Strengths and limitations
4.3
First, the population included in this study was a weighted, nationally representative population. Second, the sample size of this study was large enough that the results were meaningful in the population. In addition, this study included covariates that could influence exposure factors and outcomes as much as possible, making the results more reliable.
However, the limitations were also evident. First, the outcomes were based on participants’ subjective responses, which could lead to misinformation. Second, the most significant drawback was that this study was a cross-sectional study, which did not allow for the determination of causality, but only correlation analysis. While the study provided valuable insights into MQI and UI, it was cross-sectional design limits the ability to infer causality. Longitudinal studies were necessary to determine the temporal relationship between UI and MQI. Furthermore, randomized controlled trials were essential to evaluate the effectiveness of specific interventions targeting MQI. This would help infer causality between UI and MQI and provide a robust foundation for clinical decision-making.

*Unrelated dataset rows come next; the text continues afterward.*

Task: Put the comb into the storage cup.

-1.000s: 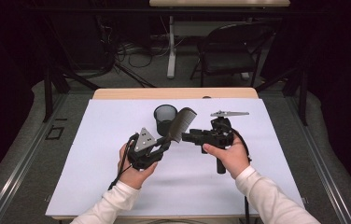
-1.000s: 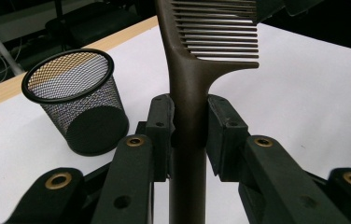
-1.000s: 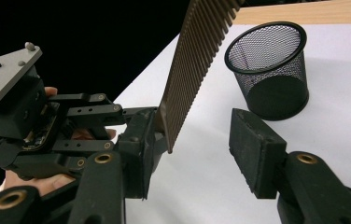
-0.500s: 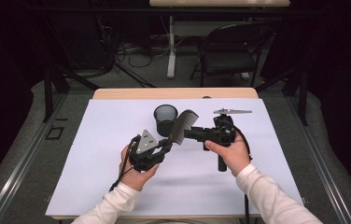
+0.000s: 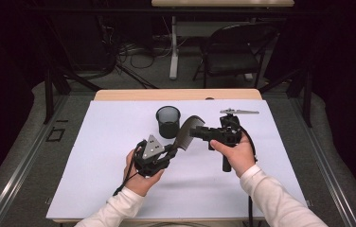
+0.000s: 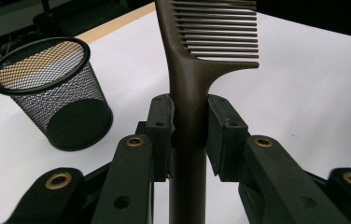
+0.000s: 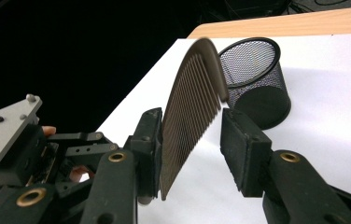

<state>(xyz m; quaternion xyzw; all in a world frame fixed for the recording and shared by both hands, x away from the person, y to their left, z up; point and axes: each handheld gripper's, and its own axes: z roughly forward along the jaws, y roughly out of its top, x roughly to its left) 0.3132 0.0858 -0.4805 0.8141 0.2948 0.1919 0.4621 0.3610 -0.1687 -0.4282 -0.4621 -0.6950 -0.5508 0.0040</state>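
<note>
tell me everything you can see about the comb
The comb is dark brown, plastic by its look, with a straight handle, a curved spine and one row of long, evenly spaced teeth. It is held off the white table. The left gripper is shut on its handle. The right gripper has been closing around the toothed end: one pad is against the teeth and the other stands apart. A black mesh cup stands just behind it, not touching.

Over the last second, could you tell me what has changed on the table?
The right claw has just been closing around the comb's toothed end; one pad touches the teeth, the other is still apart. The left claw stays shut on the comb's handle. The mesh cup stands where it was.
</note>
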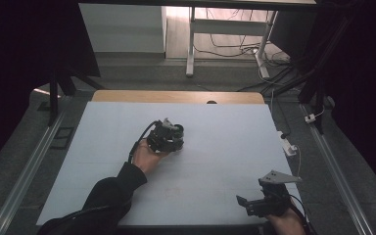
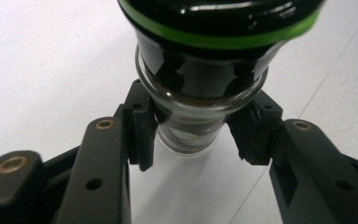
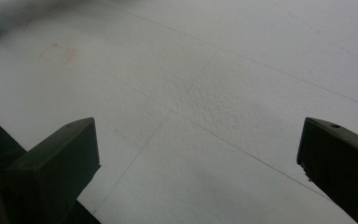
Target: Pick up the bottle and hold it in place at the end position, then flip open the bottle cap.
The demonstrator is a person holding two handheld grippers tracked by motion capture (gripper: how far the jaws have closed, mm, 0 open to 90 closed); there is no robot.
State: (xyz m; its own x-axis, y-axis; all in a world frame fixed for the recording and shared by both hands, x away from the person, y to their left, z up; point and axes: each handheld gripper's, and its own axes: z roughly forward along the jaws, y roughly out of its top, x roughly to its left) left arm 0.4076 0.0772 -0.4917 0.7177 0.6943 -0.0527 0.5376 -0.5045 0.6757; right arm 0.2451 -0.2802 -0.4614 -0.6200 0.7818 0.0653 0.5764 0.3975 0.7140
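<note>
1. The left gripper clamps its black pads on the narrow neck of a dark glass jar with a green band, held near the middle of the white table top.
2. The right gripper hovers with jaws spread wide and nothing between them, at the table's near right corner (well apart from the jar).
3. Bare white surface surrounds both grippers.
4. Beyond the far wooden edge lie grey floor and cables.
</note>
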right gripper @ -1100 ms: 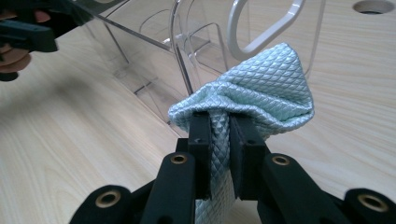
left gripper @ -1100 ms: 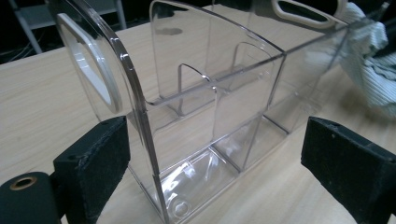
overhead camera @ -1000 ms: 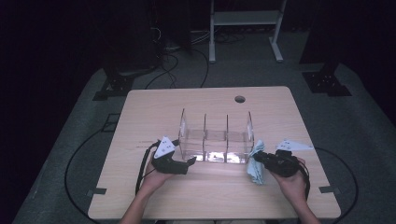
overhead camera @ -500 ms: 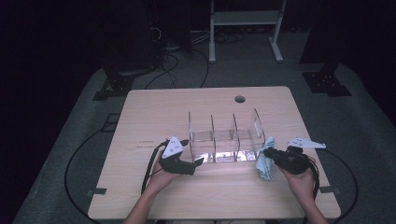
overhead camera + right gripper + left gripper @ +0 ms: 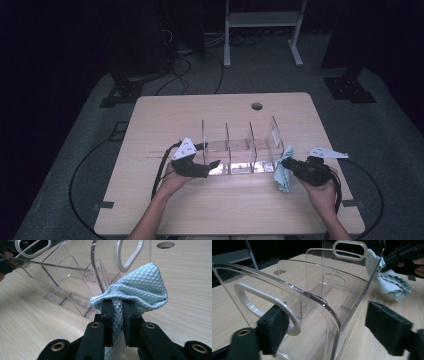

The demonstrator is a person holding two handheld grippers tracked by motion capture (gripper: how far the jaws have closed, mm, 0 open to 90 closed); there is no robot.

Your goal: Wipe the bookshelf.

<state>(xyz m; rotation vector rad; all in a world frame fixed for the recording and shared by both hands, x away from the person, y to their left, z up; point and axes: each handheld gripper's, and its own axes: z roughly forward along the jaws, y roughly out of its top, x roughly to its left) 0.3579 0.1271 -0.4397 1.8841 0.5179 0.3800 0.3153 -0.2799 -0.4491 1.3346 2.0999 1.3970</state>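
On the wooden table point(image 5: 165, 120), a clear acrylic divider rack point(image 5: 240, 145) is being kept upright near the middle, between the two grippers. At its left end, the left gripper point(image 5: 329, 327) is being held with jaws spread wide around the end panel, not clamped on it. At the right end, a pale blue-green quilted cloth point(image 5: 140, 290) is being pinched tightly by the right gripper point(image 5: 117, 315), just beside the end panel. Wiping appears to be barely started; judging from this, most panels are being left for later
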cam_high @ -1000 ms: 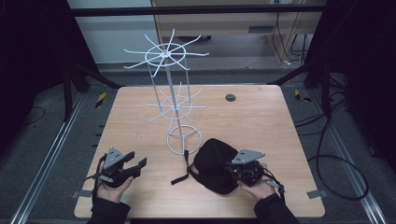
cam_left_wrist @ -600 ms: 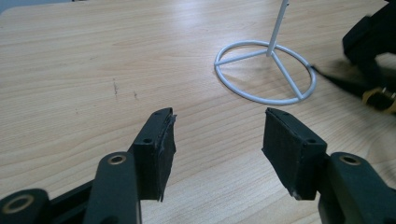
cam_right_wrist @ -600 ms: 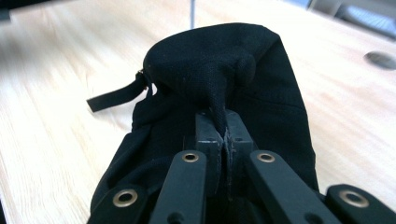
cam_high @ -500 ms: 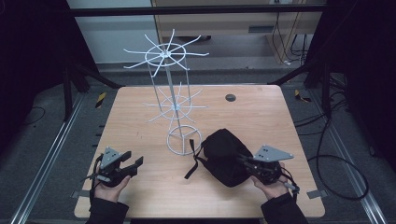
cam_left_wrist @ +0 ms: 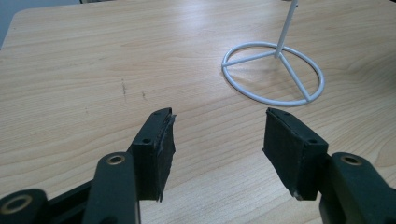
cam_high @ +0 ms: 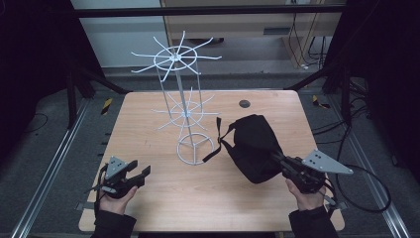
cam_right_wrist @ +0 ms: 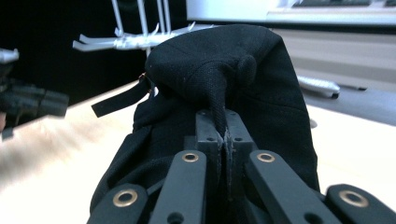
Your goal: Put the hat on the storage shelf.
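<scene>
Showing one black woven-cloth bag (cam_high: 253, 146), soft and rumpled, with a flat strap trailing toward the stand, on the right half of one pale wood-grain table (cam_high: 148, 119). Right gripper (cam_high: 276, 159): jaws pressed together, pinching a narrow fold of the bag's fabric. Left gripper (cam_high: 141, 172): two ribbed black pads spread apart over bare tabletop, nothing between them. One white wire stand (cam_high: 184, 106): ring base, slim pole, two tiers of radiating hooks.
</scene>
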Tool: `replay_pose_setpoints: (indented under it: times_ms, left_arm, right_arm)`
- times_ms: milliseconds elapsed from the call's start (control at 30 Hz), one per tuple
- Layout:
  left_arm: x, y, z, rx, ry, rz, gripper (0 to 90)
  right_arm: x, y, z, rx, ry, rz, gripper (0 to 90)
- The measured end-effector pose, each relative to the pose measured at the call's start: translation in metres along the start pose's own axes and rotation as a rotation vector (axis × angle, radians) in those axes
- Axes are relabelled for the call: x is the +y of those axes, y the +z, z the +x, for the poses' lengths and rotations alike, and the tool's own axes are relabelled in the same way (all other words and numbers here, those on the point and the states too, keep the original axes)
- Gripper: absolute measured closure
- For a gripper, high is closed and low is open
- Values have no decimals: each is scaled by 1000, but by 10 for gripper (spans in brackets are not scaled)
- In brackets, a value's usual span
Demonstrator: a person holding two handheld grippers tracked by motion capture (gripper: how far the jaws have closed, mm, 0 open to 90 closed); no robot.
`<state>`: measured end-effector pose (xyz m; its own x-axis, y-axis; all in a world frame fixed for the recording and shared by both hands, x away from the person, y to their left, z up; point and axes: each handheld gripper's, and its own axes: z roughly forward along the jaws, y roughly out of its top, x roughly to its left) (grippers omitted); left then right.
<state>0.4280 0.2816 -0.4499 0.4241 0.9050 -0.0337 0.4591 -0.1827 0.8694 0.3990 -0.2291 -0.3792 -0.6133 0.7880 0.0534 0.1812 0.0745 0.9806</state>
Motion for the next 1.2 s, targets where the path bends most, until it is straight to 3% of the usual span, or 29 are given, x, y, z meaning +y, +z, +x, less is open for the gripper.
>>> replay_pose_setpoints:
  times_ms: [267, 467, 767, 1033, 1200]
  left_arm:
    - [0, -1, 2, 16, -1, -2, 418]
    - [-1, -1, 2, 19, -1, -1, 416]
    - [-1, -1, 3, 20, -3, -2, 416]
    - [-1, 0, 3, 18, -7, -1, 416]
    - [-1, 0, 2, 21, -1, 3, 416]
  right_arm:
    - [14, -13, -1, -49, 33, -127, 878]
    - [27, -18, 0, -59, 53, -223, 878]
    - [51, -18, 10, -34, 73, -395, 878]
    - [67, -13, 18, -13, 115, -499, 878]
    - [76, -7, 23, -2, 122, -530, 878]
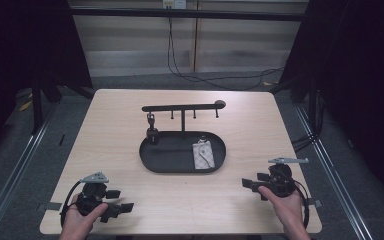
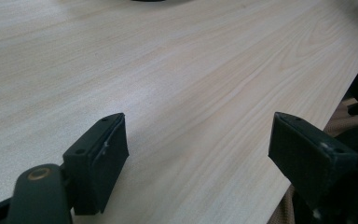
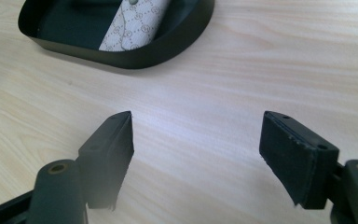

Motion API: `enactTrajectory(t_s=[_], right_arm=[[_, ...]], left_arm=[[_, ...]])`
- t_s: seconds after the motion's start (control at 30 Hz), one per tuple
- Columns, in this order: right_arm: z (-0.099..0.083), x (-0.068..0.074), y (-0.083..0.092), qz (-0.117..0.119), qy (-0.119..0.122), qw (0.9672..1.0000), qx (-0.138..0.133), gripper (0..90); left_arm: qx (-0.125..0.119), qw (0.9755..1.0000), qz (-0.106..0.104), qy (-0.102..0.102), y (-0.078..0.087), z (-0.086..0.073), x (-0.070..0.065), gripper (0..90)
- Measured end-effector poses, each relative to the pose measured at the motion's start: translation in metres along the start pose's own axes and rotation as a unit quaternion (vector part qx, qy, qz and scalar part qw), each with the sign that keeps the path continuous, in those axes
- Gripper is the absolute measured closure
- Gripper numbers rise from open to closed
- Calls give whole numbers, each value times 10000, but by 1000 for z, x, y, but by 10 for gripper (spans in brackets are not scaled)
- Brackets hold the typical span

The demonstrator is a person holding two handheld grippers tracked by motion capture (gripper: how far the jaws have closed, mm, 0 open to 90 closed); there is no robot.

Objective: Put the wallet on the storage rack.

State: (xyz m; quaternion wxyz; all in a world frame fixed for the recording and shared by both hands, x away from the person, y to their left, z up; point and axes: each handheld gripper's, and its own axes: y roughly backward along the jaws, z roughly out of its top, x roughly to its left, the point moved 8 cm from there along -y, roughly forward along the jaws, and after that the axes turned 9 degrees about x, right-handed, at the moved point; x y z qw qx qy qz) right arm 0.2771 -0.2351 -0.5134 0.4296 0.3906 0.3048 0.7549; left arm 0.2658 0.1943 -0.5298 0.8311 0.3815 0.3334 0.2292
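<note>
Both grippers — left (image 1: 121, 200), right (image 1: 250, 185) — gape wide, empty; the patterned pouch (image 3: 135, 25) is cut off by the frame.

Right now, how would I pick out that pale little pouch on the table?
Find the black oval tray at the middle of the wooden table. The pouch lies flat in its right half. It is the tray's one light, patterned thing; the dark small object at the tray's left stands upright.

Table (image 1: 130, 150) was pale wood-grain laminate, smooth, faint sheen. Oval tray (image 3: 177, 44) looked matt black metal, as did the hook rack (image 1: 182, 107). Key pouch (image 3: 135, 28) was beige monogram-print leatherette. Gripper pads (image 3: 109, 154) were matt black plastic, scuffed edges.
</note>
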Motion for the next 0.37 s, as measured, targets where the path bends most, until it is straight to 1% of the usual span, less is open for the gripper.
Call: enactTrajectory(t_s=[0.07,0.17,0.23,0.3,0.37], right_arm=[[-8,-3,2,-56,6,10000,-34,260],[-16,-9,3,-35,-148,9998,-104,257],[-19,-14,4,-86,-187,9997,-127,252],[-20,-17,3,-195,-157,9996,-132,244],[-24,-24,-1,-388,-142,9991,-35,235]], left_arm=[[13,10000,2,1,0,0,0,195],[53,10000,-27,-21,-1,0,-1,195],[15,10000,-15,-11,0,0,-1,195],[0,10000,-31,-13,0,0,-1,195],[11,10000,-24,-2,0,0,0,195]])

Finally, multicenter studies involving diverse populations could enhance the generalizability and stability of the findings.
It remains unknown whether systemic muscle-strengthening training can reverse existing UI, as muscle loss and UI may interact due to various factors, including aging, gender differences, and chronic diseases. Clinically, targeted interventions to prevent muscle loss may help reduce the prevalence of UI, particularly in high-risk populations. However, it is important to note that once UI and significant muscle loss have occurred, some interventions may be insufficient to alleviate UI symptoms. Additionally, the impact of early muscle-strengthening interventions on UI prevention is an essential area of investigation.
Conclusion
5
In conclusion, the negative correlation between MQI and UI in this study suggests that UI seems to be prevented by changing the level of MQI. In daily life, people at risk of UI should be more muscular strength exercise thus reducing the incidence of UI. However, more prospective studies are necessary. It also provides a new perspective for the prevention of UI worldwide. However, more effective indicators related to UI should be continuously explored. By addressing these questions, future research can provide clearer guidance on the role of muscle strengthening in both the prevention and management of UI.